[TASK STATEMENT]
Each line in the entries below that holds the string "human" must be copied.

________

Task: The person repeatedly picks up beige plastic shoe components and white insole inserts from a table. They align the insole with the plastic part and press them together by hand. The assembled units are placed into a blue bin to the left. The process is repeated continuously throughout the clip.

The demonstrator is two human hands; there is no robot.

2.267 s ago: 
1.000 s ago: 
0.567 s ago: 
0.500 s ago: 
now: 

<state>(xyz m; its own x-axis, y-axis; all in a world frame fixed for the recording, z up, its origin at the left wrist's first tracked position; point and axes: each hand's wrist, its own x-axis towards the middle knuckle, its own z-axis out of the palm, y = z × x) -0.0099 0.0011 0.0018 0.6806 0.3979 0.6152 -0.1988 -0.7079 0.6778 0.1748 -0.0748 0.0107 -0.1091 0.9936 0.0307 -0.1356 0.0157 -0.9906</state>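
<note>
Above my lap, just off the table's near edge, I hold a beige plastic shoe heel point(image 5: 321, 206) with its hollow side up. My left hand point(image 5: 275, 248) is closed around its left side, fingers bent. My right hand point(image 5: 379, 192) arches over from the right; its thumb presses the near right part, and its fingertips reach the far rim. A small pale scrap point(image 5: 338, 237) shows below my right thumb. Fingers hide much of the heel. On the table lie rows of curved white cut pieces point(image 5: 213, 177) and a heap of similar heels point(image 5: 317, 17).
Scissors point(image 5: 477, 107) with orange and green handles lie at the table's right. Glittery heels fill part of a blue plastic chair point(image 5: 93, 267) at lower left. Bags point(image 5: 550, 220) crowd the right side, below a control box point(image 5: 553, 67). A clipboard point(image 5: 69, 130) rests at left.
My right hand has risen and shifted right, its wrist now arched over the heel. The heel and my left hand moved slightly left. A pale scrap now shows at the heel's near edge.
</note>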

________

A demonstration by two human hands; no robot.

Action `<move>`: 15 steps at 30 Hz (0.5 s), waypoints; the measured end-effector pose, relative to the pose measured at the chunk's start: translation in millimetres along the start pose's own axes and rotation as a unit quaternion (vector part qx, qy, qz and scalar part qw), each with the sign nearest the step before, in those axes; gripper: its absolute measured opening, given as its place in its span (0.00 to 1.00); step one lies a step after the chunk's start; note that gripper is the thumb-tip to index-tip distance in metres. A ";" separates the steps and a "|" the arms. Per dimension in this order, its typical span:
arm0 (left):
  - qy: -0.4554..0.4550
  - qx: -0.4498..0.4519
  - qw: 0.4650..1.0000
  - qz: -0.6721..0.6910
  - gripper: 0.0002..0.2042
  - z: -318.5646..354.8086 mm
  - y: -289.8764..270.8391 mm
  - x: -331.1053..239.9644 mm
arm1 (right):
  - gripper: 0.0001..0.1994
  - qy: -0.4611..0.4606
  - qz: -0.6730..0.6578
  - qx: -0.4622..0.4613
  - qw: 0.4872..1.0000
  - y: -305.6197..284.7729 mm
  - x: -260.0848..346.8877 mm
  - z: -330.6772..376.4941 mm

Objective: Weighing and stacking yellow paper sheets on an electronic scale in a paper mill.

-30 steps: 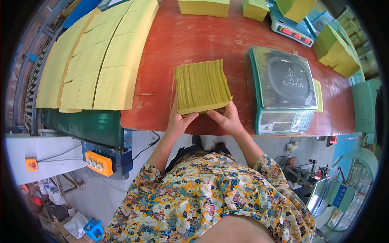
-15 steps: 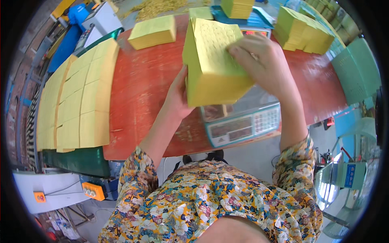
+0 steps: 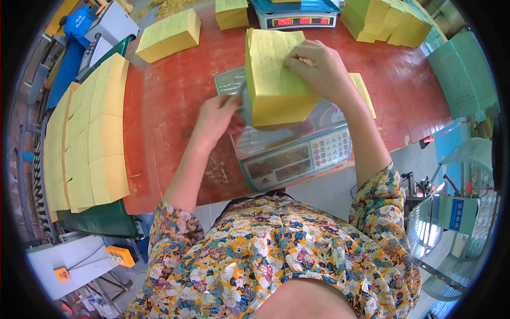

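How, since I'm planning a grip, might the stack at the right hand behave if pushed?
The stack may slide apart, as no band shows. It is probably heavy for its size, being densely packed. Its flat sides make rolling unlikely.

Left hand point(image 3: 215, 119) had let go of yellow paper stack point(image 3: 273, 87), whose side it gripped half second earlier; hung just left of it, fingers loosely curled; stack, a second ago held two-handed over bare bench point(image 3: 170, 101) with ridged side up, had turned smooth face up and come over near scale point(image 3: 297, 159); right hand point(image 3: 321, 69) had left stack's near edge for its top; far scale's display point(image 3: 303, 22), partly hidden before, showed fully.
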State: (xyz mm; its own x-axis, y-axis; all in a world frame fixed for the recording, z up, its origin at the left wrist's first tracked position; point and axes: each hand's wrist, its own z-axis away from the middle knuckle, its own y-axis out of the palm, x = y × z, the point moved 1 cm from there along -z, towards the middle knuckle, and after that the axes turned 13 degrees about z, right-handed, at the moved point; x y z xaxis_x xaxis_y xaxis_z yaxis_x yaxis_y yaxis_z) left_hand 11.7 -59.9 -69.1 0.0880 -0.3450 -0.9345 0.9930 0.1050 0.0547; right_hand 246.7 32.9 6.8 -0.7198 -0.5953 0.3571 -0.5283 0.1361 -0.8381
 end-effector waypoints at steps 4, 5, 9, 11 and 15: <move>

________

[ANSWER TO THE EXERCISE]
The demonstrator is two human hands; there is no robot.
A demonstration by two human hands; no robot.

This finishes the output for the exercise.